## Problem to work on
With the string "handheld" as the filter, copy each matching line from the records.

## Input data
^^^^^^^^^^^^^^^^

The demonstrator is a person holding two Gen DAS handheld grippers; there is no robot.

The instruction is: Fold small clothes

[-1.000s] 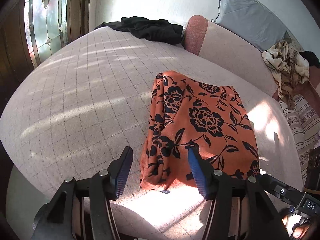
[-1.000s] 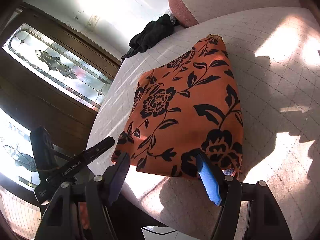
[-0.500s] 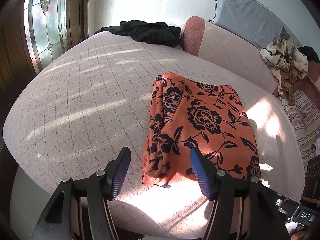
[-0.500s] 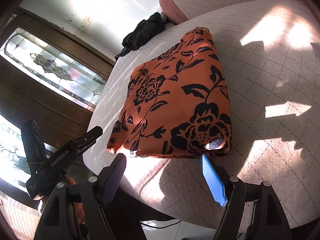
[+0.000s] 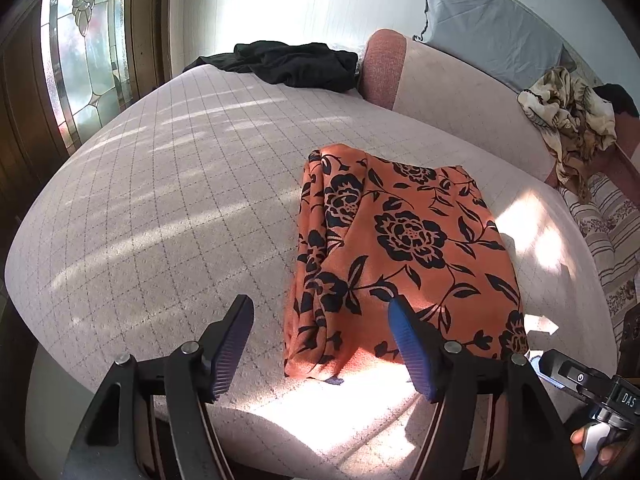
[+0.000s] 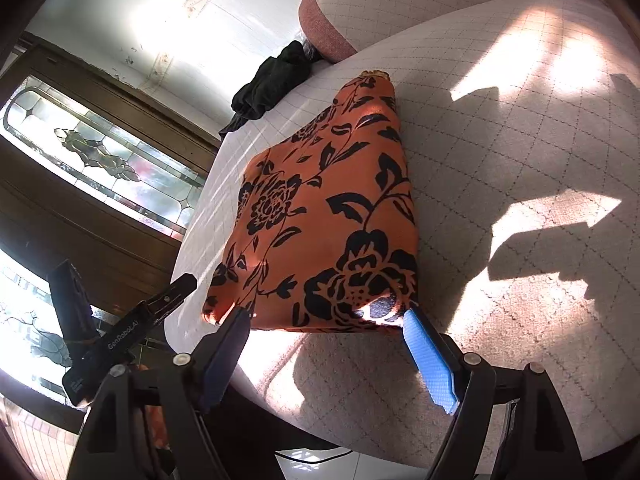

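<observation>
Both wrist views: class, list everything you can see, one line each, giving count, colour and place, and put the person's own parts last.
Floral cloth: one, orange with black flowers, folded on the bed near its front edge.
Bed: one, pale quilted cover, fills the middle.
Black garment: one, crumpled at the bed's far end.
Bolster: one, pink, beside the black garment.
Pillow: one, grey, against the wall.
Patterned cloth: one, cream and brown, bunched at far right.
Glass door: brown frame, leaded panes, left.
Left hand-held gripper: black, blue pads, open, before the cloth's near edge.
Right hand-held gripper: same, open, at the cloth's near edge.
</observation>
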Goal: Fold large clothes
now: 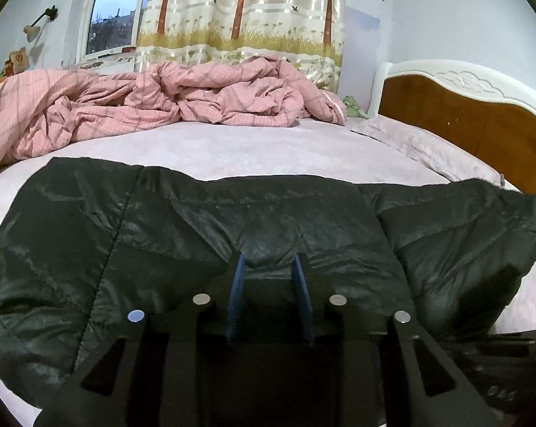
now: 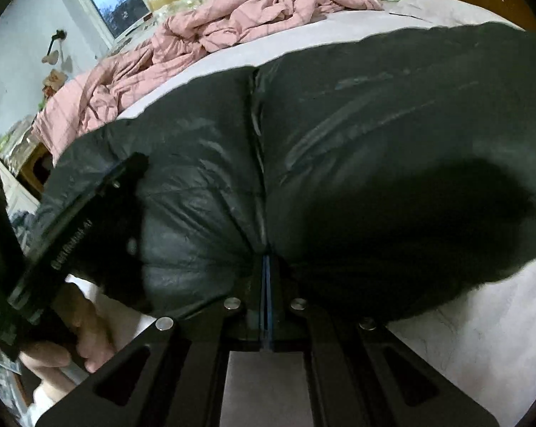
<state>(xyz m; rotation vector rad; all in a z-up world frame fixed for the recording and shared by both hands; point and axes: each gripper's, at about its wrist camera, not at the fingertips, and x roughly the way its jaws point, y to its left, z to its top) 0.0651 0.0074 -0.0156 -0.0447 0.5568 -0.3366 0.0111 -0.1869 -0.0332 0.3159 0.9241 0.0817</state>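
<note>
**Black jacket on the bed, both tools at its near edge**

The black puffer jacket [image 1: 260, 220] lies spread on the bed [image 1: 232, 146], across the middle and lower part of the left wrist frame. In the right wrist frame the same jacket [image 2: 356, 149] fills the centre and the right side, and a long seam runs down it toward my right tool.

My left tool [image 1: 272, 267] is at the lower centre of its frame. Its two blue fingers [image 1: 236, 291] stand apart, and a bulge of the jacket fabric sits between the tips. I cannot tell if the fingers really press this fabric or only stand around it.

My right tool [image 2: 266, 267] is at the lower centre of its frame. Its fingers are together, with only a thin blue line between them, and their tips meet the jacket at the lower end of the seam. If a thin layer of fabric is caught between them, I cannot tell.

At the lower left of the right wrist frame I see my left hand [image 2: 72, 341] holding the black body of the other tool.

A crumpled pink quilt [image 1: 143, 103] lies on the far side of the bed, well apart from the jacket. Behind it, at the top of the left wrist frame, hangs a curtain [image 1: 246, 10] with printed trees, beside a window [image 1: 111, 17]. The headboard [image 1: 474, 114] is at the right.
</note>
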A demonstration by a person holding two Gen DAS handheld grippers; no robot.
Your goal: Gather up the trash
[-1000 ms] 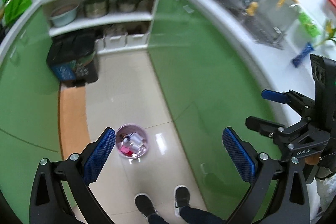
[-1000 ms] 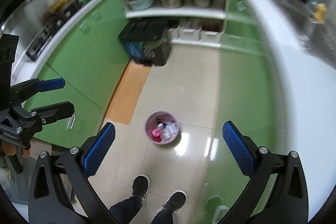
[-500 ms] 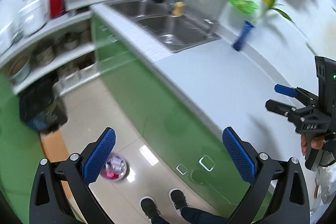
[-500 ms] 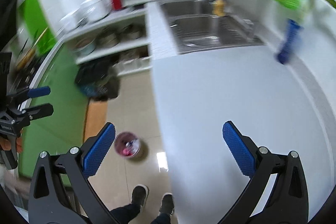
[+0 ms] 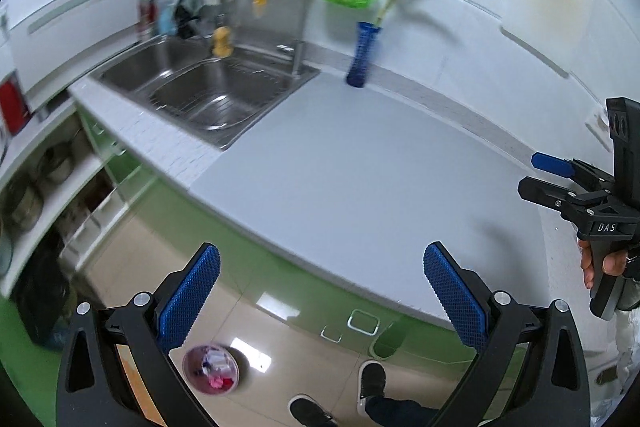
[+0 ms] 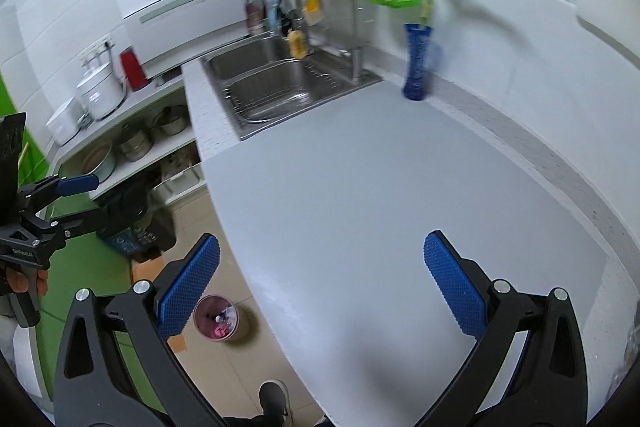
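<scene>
The left gripper (image 5: 322,291) hangs with its jaws spread wide and nothing between them, and the right gripper (image 6: 322,291) is the same: wide apart, empty. Just below and ahead of both lies the bare gray counter (image 5: 360,167). No trash shows on it. Down on the floor, below the left gripper's left finger, sits the small pink bin (image 5: 211,369) with scraps already inside. Farther ahead are the steel sink (image 5: 208,95) and a blue vase (image 5: 361,55) by the wall. To do this step well, I would scan the counter slowly, keep both grippers spread, and steer clear of the vase.
</scene>
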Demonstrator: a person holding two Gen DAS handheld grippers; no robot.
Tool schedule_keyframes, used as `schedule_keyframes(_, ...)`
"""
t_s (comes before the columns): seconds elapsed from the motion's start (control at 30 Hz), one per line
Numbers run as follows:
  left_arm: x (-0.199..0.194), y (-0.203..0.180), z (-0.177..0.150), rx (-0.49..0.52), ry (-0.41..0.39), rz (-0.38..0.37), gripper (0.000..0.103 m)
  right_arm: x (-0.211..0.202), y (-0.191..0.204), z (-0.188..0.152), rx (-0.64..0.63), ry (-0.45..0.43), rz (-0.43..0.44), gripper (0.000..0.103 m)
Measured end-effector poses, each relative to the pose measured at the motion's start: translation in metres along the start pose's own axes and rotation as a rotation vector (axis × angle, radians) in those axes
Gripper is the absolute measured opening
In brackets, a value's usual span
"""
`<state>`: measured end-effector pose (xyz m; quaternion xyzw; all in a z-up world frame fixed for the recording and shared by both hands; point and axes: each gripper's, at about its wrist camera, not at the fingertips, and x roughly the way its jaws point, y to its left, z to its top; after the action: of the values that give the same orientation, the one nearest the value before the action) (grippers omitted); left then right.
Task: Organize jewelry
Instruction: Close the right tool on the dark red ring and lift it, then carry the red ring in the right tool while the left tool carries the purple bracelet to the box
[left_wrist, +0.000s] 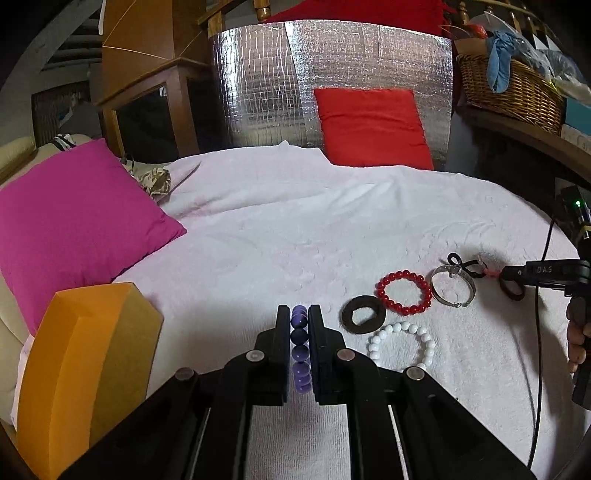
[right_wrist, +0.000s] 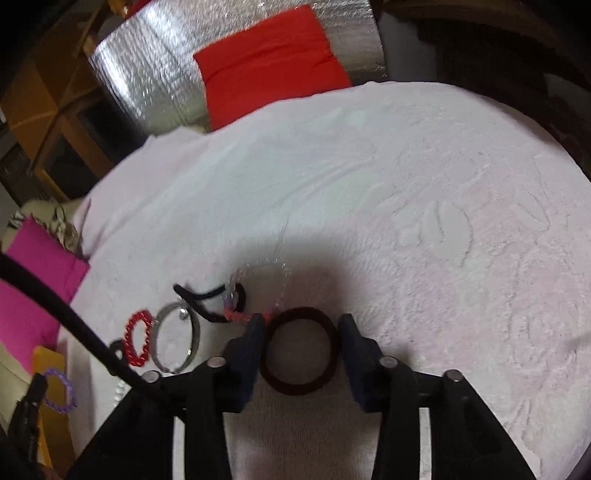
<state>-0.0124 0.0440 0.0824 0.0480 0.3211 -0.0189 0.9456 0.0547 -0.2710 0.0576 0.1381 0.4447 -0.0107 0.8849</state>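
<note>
Jewelry sorting on bed: purple bracelet gripped, dark ring straddled.

Left gripper (left_wrist: 299, 314) jaws clamp the one purple bead bracelet (left_wrist: 300, 354) left of the silver bangle (left_wrist: 453, 286). White bracelet (left_wrist: 400, 345) appears in left view only. Right gripper (right_wrist: 302, 323) jaws stand apart around one dark ring (right_wrist: 299, 350), right of the bangle.

Both grippers are black: the left gripper (left_wrist: 299, 321) shows round silver screws; the right gripper (right_wrist: 303, 325) has dark blue fingers (right_wrist: 251, 354) and a black cable (right_wrist: 74, 317).
</note>
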Motion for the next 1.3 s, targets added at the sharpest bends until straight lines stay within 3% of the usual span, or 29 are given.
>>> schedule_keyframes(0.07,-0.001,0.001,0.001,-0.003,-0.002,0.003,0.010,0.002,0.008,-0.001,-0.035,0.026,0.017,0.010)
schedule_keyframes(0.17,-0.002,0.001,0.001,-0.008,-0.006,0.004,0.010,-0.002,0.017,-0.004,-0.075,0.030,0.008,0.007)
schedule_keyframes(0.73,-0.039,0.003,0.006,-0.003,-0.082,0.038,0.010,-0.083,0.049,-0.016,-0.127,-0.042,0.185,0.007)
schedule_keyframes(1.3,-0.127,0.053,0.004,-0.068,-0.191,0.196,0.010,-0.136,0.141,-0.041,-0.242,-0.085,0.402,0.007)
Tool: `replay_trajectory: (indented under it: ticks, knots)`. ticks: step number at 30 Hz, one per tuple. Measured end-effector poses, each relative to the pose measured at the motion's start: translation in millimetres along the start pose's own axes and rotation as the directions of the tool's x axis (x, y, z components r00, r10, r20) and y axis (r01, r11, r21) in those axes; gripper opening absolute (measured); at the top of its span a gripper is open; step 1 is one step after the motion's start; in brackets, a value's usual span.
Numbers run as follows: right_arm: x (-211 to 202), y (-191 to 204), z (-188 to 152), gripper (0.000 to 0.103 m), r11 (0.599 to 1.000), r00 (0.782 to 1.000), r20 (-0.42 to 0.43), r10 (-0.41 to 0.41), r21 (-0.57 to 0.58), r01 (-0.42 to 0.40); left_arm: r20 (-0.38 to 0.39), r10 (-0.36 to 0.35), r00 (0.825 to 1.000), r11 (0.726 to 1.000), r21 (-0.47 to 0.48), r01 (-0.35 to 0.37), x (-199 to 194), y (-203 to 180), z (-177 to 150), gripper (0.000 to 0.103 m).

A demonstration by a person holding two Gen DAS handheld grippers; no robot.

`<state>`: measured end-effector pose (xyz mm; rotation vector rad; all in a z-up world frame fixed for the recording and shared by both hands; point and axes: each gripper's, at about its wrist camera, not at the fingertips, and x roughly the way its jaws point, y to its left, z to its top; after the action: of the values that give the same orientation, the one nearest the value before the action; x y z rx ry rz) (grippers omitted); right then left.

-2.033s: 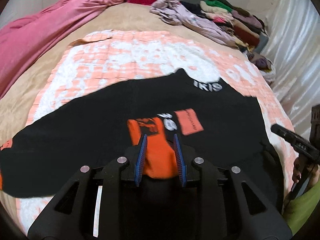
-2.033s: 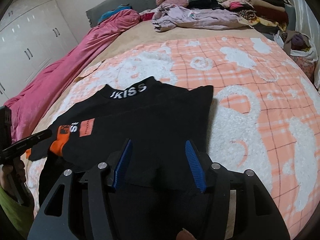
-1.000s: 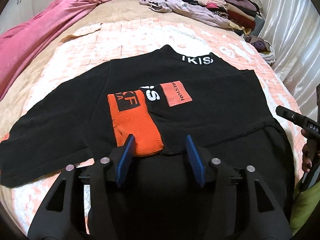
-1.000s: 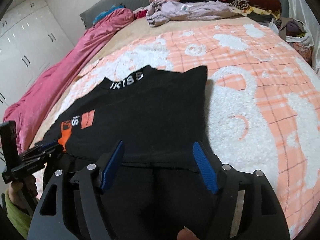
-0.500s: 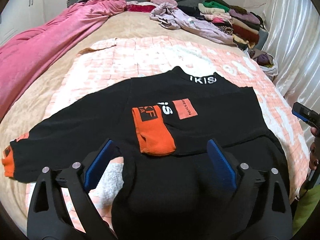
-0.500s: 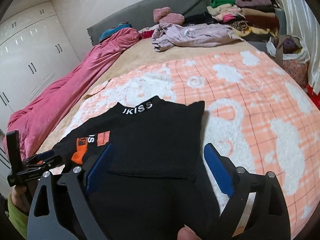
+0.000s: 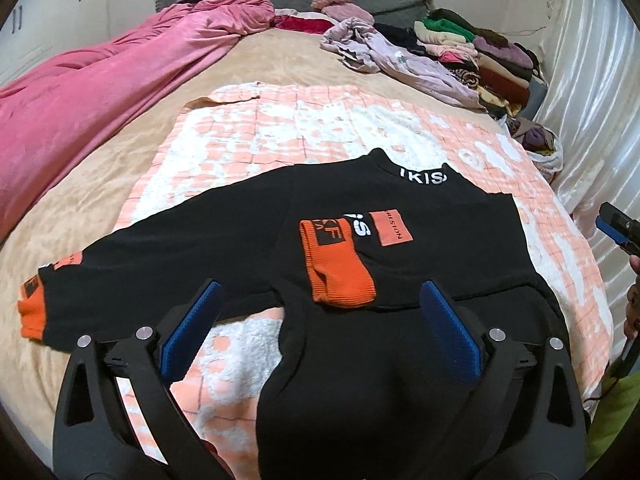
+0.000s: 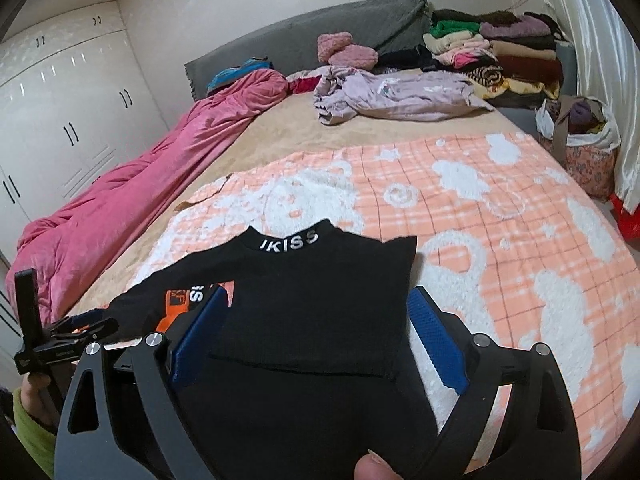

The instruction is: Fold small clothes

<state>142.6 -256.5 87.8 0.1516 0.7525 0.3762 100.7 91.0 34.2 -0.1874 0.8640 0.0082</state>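
A black sweater (image 7: 420, 272) with a white-lettered collar and orange cuffs lies on the peach-and-white blanket (image 7: 304, 136). Its right sleeve is folded across the chest, so the orange cuff (image 7: 336, 268) rests on the front. Its left sleeve stretches out to the left, ending in an orange cuff (image 7: 32, 304). My left gripper (image 7: 320, 320) is open and empty, above the sweater's lower part. My right gripper (image 8: 316, 340) is open and empty, above the sweater (image 8: 320, 280) near its right edge. The sweater's hem is hidden under both grippers.
A pink duvet (image 7: 100, 76) lies along the left side of the bed. A lilac garment (image 8: 392, 96) and stacked folded clothes (image 8: 492, 52) lie at the far end. A bag of clothes (image 8: 576, 148) stands at the right of the bed. White wardrobes (image 8: 60, 100) are on the left.
Both grippers opened wide, letting go of the sweater. They pulled back and rose. The right sleeve now lies folded over the chest.
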Motion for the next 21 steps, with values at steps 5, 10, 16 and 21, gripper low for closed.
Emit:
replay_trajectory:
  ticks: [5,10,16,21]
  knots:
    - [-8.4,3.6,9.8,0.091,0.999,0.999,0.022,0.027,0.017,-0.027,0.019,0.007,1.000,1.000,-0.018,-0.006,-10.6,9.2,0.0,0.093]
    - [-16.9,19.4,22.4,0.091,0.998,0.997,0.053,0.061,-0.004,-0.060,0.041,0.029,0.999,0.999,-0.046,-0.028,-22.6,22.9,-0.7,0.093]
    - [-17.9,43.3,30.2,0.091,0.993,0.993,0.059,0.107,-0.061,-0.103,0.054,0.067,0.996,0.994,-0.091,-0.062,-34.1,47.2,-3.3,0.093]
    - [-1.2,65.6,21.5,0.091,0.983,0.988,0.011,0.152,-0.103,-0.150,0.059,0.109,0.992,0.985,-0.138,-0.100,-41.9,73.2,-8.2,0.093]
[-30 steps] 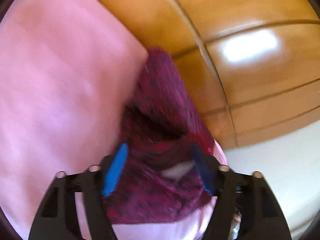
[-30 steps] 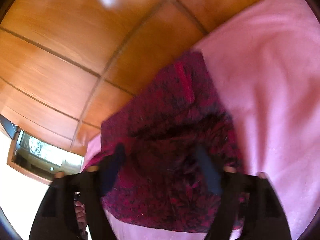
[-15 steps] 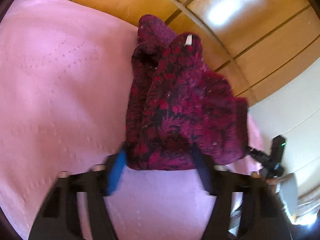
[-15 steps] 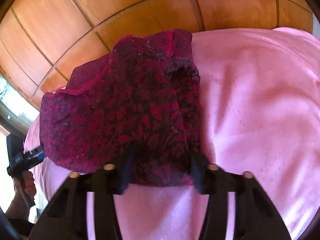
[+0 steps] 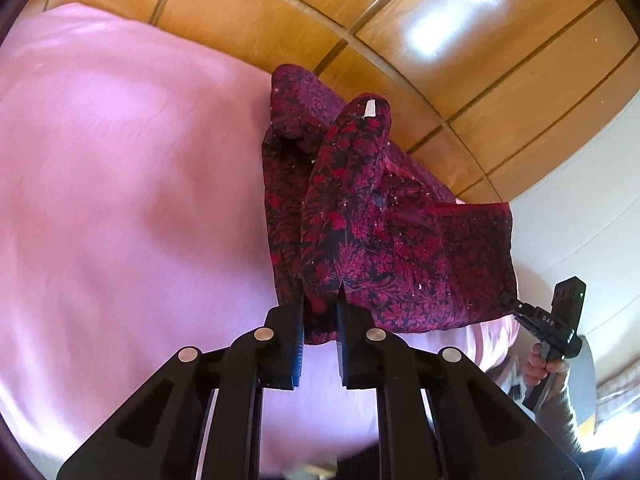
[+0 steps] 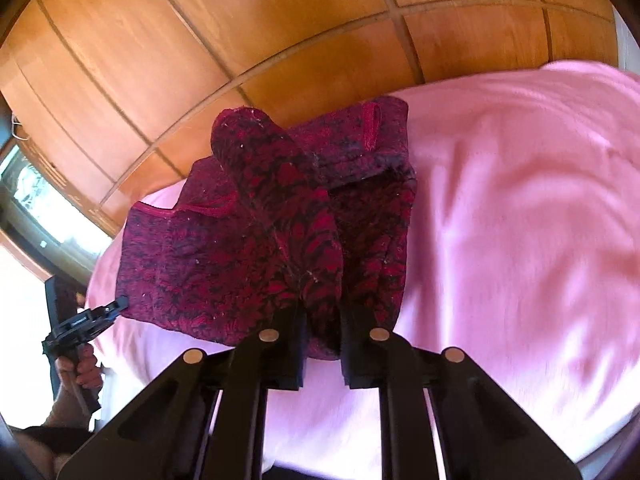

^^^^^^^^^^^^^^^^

## Solved exercise
The demonstrator is a person holding two Gen DAS handheld grippers; there is no robot.
A demonstration by a person holding two Gen DAS handheld grippers; no robot.
Demonstrator: a person holding two Gen DAS handheld grippers; no robot.
A demonstration by a person holding two Gen DAS handheld grippers; no robot.

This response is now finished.